Among the fitness function a well-defined family of measures is the Modularity-based one:

erdos_renyi_modularity(graph, communities, …) Erdos-Renyi modularity is a variation of the Newman-Girvan one.
link_modularity(graph, communities, **kwargs) Quality function designed for directed graphs with overlapping communities.
modularity_density(graph, communities, lmbd, …) The modularity density is one of several propositions that envisioned to palliate the resolution limit issue of modularity based measures.
modularity_overlap(graph, communities, weight) Determines the Overlapping Modularity of a partition C on a graph G.
newman_girvan_modularity(graph, communities, …) Difference the fraction of intra community edges of a partition with the expected number of such edges if distributed according to a null model.
z_modularity(graph, communities, **kwargs) Z-modularity is another variant of the standard modularity proposed to avoid the resolution limit.

Some measures will return an instance of FitnessResult that takes together min/max/mean/std values of the computed index.

FitnessResult(min, max, score, std)

External Evaluation: Partition Comparisons

It is often useful to compare different graph partition to assess their resemblance. cdlib implements the following partition comparisons scores:

adjusted_mutual_information(first_partition, …) Adjusted Mutual Information between two clusterings.
adjusted_rand_index(first_partition, …) Rand index adjusted for chance.
f1(first_partition, second_partition) Compute the average F1 score of the optimal algorithms matches among the partitions in input.
nf1(first_partition, second_partition) Compute the Normalized F1 score of the optimal algorithms matches among the partitions in input.
normalized_mutual_information(…) Normalized Mutual Information between two clusterings.
omega(first_partition, second_partition) Index of resemblance for overlapping, complete coverage, network clusterings.
overlapping_normalized_mutual_information_LFK(…) Overlapping Normalized Mutual Information between two clusterings.
overlapping_normalized_mutual_information_MGH(…) Overlapping Normalized Mutual Information between two clusterings.
variation_of_information(first_partition, …) Variation of Information among two nodes partitions.

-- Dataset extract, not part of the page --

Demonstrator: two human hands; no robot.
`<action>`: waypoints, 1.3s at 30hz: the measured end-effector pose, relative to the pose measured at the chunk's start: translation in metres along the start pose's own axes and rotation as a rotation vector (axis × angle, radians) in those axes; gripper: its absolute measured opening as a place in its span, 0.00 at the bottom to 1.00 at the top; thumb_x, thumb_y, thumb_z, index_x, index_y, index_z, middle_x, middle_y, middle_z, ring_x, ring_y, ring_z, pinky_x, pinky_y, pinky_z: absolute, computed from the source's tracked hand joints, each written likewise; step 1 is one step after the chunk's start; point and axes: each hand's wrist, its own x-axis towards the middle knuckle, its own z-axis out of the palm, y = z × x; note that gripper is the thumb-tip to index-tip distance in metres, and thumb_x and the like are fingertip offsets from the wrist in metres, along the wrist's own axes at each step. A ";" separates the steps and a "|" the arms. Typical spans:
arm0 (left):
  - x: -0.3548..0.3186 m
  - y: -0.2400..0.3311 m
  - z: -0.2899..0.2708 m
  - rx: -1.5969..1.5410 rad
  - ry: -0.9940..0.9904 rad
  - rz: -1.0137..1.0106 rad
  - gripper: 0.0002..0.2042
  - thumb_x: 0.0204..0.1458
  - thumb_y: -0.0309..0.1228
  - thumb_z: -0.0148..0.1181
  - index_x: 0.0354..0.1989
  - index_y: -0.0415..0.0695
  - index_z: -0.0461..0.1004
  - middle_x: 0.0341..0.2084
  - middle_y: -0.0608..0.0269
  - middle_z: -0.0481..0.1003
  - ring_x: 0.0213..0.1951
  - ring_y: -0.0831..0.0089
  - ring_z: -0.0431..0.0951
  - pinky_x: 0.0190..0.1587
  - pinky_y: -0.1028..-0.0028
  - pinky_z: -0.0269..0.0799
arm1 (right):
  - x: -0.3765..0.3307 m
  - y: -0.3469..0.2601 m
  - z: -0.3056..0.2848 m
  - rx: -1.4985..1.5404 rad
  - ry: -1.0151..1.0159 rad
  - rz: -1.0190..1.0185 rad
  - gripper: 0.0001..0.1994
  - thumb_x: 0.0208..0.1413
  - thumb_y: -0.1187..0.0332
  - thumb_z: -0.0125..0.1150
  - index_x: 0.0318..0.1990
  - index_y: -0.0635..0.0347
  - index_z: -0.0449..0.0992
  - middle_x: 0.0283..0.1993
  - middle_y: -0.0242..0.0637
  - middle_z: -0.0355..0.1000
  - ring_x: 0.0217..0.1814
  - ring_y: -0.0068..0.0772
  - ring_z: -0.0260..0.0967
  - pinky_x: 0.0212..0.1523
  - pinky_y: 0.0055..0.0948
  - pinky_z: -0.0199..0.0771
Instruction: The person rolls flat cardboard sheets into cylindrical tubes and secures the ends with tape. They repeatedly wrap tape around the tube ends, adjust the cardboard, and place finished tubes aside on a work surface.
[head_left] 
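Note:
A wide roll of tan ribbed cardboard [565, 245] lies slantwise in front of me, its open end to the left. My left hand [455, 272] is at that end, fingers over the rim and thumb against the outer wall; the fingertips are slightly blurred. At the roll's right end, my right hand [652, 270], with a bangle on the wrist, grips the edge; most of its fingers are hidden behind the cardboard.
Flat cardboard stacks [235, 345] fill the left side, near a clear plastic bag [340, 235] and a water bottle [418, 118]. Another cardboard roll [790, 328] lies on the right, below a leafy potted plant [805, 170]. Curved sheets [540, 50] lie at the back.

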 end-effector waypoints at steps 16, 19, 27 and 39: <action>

Some measures will return an instance of MatchingResult that takes together mean and standard deviation values of the computed index.

MatchingResult(score, std)

Synthetic Benchmarks

External evaluation scores can be fruitfully used to compare alternative clusterings of the same network, but also to asses to what extent an identified node clustering matches a known ground truth partition.

To facilitate such standard evaluation task, cdlib exposes a set of standard synthetic network generators providing topological community ground truth annotations.

In particular, cdlib make available benchmarks for:

  • static community discovery;
  • dynamic community discovery;
  • feature-rich (i.e., node-attributed) community discovery.

All details can be found in the dedicated page.

Networks With Annotated Communities

Although evaluating a topological partition against an annotated “semantic” one is not among the safest path to follow [Peel17], cdlib natively integrates well-known medium-size network datasets with ground-truth communities.

Due to the non-negligible sizes of such datasets, we designed a simple API to gather them from a dedicated remote repository transparently.

All details on remote datasets can be found on the dedicated page.

Ranking Algorithms

Once a set of alternative clusterings have been extracted from a given network, is there a way to select the best one given a set of target fitness functions?

cdlib exposes a few standard techniques to address such an issue: all details can be found in the dedicated documentation page.

[Peel17]Peel, Leto, Daniel B. Larremore, and Aaron Clauset. “The ground truth about metadata and community detection in networks.” Science advances 3.5 (2017): e1602548.